この法律により、営利目的だけの小動物の取引が禁止され、保護された動物たちの里親探しが奨励されることになります。

パピーミルとは「子犬工場」を意味し、無責任で動物福祉に反する繁殖を行う悪質なブリーダーのことを指します。このような繁殖業者を規制する動きは、アメリカの他の州でも見られ、カリフォルニア州、イリノイ州、メリーランド州などではすでに同様の法律が制定されています。

ロックダウンとバカンスの弊害が大きい「フランス」


フランスでは約50%の家庭で何らかのペットを飼っています
そんなペット大国のフランスですが、コロナの影響で猫の不妊手術が例年通りに行えず、猫が増えてしまい、2021年の子猫の保護施設への引き渡しは2019年に比べて30%増加しました。

犬の場合はさらに深刻で、ロックダウン中に「犬の散歩」が外出理由として認められていたため、安易に犬を飼い始めた人が続出し、その後ロックダウンが解除されると飼育放棄が相次ぎました

かねてから、フランスでは夏のバカンス前にペットが捨てられることが多く、社会問題となっていました。フランスの動物保護団体の関係者は、その理由をバカンス先にペットを連れていくことが難しいためだと指摘しています。

そもそも、衝動的なペットの購入が飼育放棄の原因と考えられ、フランスの議会上院は2021年11月、動物の扱いに関する法律の改正案を可決しました。この法律の改正により、ペットショップでの犬や猫の展示や販売、インターネットによる犬や猫の販売は、2024年に禁止される予定です。

日本でも飼育放棄が起こっている


日本もコロナ前の2019年と2020年、2021年を比較すると、欧米ほど顕著に増えたわけではありませんが、犬や猫の新規飼育頭数は増加しています。

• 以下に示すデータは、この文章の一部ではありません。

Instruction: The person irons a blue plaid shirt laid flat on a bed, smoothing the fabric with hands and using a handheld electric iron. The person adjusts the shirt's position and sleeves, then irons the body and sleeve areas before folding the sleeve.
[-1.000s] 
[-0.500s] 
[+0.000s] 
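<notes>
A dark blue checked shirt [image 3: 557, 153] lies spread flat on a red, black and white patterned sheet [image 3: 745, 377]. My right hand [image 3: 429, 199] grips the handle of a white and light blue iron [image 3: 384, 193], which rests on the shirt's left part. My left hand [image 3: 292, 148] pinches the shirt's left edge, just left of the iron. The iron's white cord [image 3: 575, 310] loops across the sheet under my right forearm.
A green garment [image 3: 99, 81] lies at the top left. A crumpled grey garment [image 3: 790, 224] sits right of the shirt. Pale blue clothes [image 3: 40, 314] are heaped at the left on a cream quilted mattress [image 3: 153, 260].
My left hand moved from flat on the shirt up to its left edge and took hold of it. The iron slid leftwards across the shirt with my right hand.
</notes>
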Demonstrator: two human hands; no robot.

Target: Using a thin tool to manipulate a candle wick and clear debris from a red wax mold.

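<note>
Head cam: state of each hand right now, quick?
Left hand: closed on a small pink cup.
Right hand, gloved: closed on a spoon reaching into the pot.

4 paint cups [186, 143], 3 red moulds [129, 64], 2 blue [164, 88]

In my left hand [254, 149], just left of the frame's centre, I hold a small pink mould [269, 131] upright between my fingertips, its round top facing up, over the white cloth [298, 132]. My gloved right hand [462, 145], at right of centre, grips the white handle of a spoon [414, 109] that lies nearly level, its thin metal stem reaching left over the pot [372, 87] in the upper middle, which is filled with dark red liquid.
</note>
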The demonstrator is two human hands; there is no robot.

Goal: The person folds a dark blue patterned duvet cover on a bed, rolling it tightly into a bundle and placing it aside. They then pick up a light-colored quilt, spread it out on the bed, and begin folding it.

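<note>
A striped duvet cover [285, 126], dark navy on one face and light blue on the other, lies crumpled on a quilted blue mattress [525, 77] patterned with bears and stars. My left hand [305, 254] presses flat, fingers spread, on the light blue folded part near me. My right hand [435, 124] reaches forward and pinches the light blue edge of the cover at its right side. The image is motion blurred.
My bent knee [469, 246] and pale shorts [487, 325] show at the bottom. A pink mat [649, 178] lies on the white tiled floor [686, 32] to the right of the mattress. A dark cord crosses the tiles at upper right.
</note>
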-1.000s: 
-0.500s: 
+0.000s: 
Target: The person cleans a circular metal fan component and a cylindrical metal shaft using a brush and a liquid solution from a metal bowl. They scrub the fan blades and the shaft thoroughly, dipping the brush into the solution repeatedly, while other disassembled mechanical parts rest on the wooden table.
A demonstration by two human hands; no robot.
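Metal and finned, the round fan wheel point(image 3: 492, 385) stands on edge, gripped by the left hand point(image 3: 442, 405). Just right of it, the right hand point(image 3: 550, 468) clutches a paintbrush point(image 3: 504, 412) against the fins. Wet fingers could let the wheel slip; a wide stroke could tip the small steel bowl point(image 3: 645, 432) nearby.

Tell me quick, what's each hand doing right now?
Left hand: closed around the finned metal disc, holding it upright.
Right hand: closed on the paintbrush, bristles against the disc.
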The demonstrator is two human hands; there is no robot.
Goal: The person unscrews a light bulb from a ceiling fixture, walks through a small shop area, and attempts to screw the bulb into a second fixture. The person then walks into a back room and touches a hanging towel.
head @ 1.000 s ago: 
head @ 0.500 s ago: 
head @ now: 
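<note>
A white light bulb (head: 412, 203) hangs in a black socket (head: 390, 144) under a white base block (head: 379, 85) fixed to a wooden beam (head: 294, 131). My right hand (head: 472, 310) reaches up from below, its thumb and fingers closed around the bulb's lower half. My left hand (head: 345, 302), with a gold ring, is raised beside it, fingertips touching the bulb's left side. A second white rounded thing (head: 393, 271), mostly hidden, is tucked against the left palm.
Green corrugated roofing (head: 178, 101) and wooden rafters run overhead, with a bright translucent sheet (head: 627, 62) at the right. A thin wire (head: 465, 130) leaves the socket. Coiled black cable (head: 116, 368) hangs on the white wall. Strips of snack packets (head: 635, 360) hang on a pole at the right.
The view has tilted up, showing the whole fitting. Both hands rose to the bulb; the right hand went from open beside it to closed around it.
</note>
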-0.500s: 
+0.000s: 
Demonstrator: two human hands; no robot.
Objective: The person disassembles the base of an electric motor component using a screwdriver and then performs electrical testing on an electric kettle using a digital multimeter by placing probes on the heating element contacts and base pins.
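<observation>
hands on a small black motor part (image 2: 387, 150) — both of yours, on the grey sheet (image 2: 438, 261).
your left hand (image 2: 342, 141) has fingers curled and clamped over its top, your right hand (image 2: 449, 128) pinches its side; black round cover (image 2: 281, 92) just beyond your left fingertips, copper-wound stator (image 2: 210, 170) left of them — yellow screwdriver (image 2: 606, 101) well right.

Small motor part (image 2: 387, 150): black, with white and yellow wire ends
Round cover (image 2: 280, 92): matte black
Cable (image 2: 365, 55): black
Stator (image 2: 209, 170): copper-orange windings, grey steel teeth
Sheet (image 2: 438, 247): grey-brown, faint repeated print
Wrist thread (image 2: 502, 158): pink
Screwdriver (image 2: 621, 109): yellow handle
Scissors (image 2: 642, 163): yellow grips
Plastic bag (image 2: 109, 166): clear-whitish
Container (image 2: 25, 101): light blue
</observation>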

日本ペットフード協会の調査によると、2020年の新規飼育数(推計)はコロナ前の2019年比で、犬が18%増の41万6千頭、猫は16%増の46万頭でした。2021年も犬・猫ともに2019年を上回り、犬は13%増の39万7千頭、猫は24%増の48万9千頭が新たに飼われています。

飼育放棄の割合はデータとして出ていませんが、動物保護団体からはコロナが収まってくるにつれ、保護数も増加したという声が多く聞こえてきます。

最後に


今回は、日本と諸外国におけるコロナ禍のペット需要の増加や物価高騰の問題、各国で制定された法律などについてご紹介しました。残念ながら、今回取り上げた国以外でも世界情勢に翻弄されるペットたちが数多くいることは間違いありません。

このような問題に対して、自分に出来ることは何かをぜひ考えてみてください。ペットを衝動買いしようとしている人がいたらよく考えるように説得することや、SNSで動物福祉について投稿することもとても大切です。

一人ひとりができることは小さいかもしれませんが、同時に同じようにペットたちを心配している人も世界中にたくさんいます。多くの人が少しずつでも行動すれば、悲劇的なペットたちを生んでしまう世界を変えられるかもしれません。